Cultist he may well be, but Ed has spent an astonishing 25 years turning out issue after issue, four times a year, of the Art of Eating, an endeavor that began life as an entirely self-composed newsletter and has morphed slowly, building flavor you might say, over the years into a full-scale quarterly magazine with contributions from others (including, occasionally, this writer). That publication is the source of this collection of recipes, selected by Behr and his wife, Kim, as the best and most representative over the years, and presented in a handsomely designed book "the Art of Eating Cookbook: Essential Recipes From the First 25 Years." What distinguishes the recipes is the same quality that sets the Art of Eating apart from all other food publications: a relentless focus on the qualities of good food (as well as wine, and occasionally beer) and how to achieve those qualities in a home kitchen. And like good, flavorful bread, that kind of focus takes time.

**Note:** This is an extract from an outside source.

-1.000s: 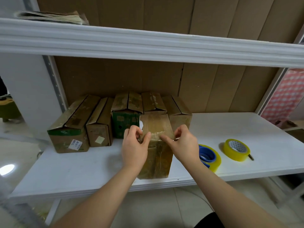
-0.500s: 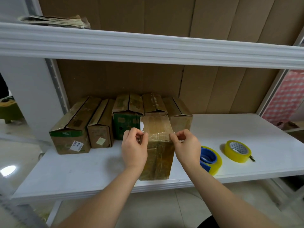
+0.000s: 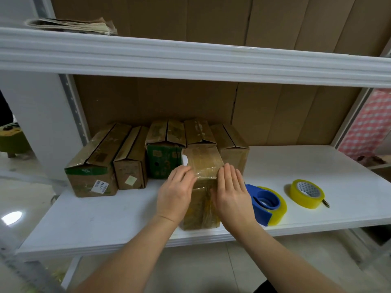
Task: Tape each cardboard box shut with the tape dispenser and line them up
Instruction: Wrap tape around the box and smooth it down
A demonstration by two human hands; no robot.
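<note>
Now both hands lie flat against the box: half a second ago each was pinching the tape at the top edge with curled fingers, and a second ago the same. The left hand [image 3: 176, 192] has its fingers straight and pressed on the left side of the front cardboard box [image 3: 202, 166], fingertips at the top corner; its grip holds nothing. The right hand [image 3: 231, 192] likewise rests with fingers extended and together along the box's right side, grip flat and unclenched. Clear tape [image 3: 206, 173] shows as a glossy wrinkled band across the near top edge of the box, between the two hands.

That box stands near the front edge of the white shelf [image 3: 105, 218], its near face close to the lip. Behind it a row of five cardboard boxes [image 3: 131, 159] sits against the cardboard back wall, each touching its neighbour; the front box touches or nearly touches the row, I cannot tell which. The tape dispenser [image 3: 264, 203], blue with a yellow roll, lies just beside the right hand, close to the shelf's front edge. A spare tape roll [image 3: 306, 193] lies farther right, apart from the dispenser. Open shelf runs to the right of the row up to the corner, and to the left front below the leftmost box. The upper shelf [image 3: 190, 60] overhangs, with a stack of papers [image 3: 72, 26] on it.
</note>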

Recipes aren't molecular but ...
This is not food for the masses, although Welsh Rabbit, "the way [it] was prepared by my grandfather," is something familiar in American homes. Nor is it food from the culinary laboratories of molecular gastonomists -- Fish Quenelles are as close as he gets to the elaborate constructions of kitchen teams with Thermomix blenders and nitrogen tanks. But these are Quenelles de Brochet, made as in an old-fashioned haute-bourgeois restaurant or well-staffed home, with a panade and forcemeat, a puréed mousseline of fresh fish served with a coulis of crayfish or lobster. And the recipe for Rose Ice might require a full garden workforce to assemble two "lightly compressed" cups of highly scented rose petals from bushes grown without toxic chemicals.

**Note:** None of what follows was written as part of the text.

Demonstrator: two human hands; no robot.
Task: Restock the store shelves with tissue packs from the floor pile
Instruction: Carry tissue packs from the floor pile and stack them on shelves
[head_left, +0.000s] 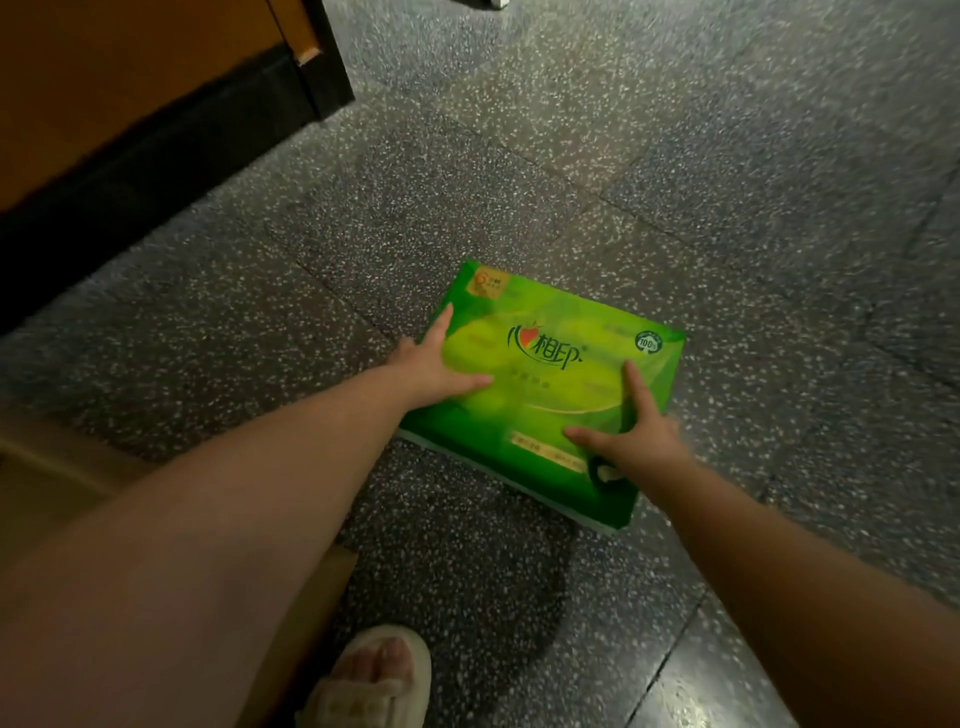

Apart from fantasies like these, however, this is real food for real people, whether plain or fancy. It originates very specifically in Ed's Vermont kitchen, though its inspiration may come from restaurant chefs, domestic cooks and food producers (cheese-makers, wine and olive oil producers, et al.) whom he has met in his travels. I don't know this for a fact, but I suspect each recipe has been cooked over and over again, over a period of many years, and slowly elaborated into what is presented here with a confidence that it works and works right, that it makes the best whatever: Soupe a l'Oignon or Purée de Petits Pois (you can't get more basic than that), Caponata or Sautéed Chicken With Tomatoes and Olives, stemperata of swordfish or Pears Poached in Red Wine. He includes instructions for the very great focaccia from the Ligurian seaside town of Recco with its dough stretched as thin as any Greek phyllo, a difficult dish to achieve but worthy of the effort, as well as for Maryland Crab Cakes ("a purist's recipe," he says, and he should know since he grew up in Maryland) and a fundamentalist New England recipe for salt cod and potato cakes.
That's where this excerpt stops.